TASK DATA:
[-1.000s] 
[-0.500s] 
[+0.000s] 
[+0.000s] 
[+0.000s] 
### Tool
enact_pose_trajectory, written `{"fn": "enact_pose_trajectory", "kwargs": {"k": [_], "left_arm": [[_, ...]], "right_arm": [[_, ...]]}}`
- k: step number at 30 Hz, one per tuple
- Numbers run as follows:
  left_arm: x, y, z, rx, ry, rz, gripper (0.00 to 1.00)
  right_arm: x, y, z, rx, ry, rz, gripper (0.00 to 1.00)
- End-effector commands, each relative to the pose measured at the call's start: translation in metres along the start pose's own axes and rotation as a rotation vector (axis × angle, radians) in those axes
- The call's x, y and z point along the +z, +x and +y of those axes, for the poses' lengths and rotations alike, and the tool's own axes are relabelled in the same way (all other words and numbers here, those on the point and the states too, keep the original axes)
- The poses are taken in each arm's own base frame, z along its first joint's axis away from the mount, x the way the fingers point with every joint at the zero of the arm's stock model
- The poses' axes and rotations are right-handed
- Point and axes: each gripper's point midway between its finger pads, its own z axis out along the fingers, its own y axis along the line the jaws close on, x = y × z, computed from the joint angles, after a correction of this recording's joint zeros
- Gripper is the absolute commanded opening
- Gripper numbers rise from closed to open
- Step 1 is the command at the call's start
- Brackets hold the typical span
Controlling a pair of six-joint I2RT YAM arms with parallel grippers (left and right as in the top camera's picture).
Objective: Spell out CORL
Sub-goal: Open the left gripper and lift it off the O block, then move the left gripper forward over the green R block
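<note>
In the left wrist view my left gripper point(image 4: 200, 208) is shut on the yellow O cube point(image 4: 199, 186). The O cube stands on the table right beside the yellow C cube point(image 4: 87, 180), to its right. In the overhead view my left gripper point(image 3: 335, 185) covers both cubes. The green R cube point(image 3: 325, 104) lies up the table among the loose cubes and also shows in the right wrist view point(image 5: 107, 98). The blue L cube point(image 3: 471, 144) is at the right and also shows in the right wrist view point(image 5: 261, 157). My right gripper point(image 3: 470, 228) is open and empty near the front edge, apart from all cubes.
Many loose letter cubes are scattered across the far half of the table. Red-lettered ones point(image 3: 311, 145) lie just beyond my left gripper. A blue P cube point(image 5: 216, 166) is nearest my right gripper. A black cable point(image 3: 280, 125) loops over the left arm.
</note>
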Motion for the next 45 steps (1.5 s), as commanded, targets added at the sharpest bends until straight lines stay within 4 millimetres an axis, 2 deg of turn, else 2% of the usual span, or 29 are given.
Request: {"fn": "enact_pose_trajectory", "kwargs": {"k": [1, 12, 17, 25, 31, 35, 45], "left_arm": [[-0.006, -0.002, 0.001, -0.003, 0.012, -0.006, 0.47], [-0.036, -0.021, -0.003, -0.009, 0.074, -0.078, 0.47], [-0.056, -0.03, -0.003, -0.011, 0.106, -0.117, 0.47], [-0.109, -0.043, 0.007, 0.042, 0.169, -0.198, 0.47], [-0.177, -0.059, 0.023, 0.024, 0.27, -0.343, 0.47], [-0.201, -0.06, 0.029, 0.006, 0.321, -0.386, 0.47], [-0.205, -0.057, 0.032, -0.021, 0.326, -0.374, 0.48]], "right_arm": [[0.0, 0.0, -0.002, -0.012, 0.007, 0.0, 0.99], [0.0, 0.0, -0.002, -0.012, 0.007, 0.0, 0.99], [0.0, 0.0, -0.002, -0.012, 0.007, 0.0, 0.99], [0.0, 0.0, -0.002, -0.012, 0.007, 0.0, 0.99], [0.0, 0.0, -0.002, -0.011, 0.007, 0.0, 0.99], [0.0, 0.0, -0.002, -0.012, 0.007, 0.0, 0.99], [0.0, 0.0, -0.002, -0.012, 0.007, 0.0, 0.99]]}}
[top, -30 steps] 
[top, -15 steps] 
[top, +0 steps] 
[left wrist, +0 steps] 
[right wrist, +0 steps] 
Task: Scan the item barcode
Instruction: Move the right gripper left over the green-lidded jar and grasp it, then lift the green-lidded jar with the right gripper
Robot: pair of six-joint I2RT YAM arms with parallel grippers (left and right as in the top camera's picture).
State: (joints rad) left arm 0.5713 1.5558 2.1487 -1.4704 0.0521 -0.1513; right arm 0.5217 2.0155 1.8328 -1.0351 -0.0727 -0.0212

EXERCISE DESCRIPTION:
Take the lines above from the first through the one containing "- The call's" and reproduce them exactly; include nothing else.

ANSWER FOR THE TASK:
[-1.000s] 
[-0.500s] 
[+0.000s] 
[+0.000s] 
[+0.000s] 
### Tool
enact_pose_trajectory, written `{"fn": "enact_pose_trajectory", "kwargs": {"k": [_], "left_arm": [[_, ...]], "right_arm": [[_, ...]]}}`
- k: step number at 30 Hz, one per tuple
- Numbers run as follows:
  left_arm: x, y, z, rx, ry, rz, gripper (0.00 to 1.00)
  right_arm: x, y, z, rx, ry, rz, gripper (0.00 to 1.00)
- End-effector commands, each relative to the pose measured at the call's start: translation in metres along the start pose's own axes and rotation as a rotation vector (axis × angle, radians) in those axes
- The call's x, y and z point along the +z, +x and +y of those axes, for the poses' lengths and rotations alike, and the tool's own axes are relabelled in the same way (all other words and numbers here, those on the point and the states too, keep the original axes)

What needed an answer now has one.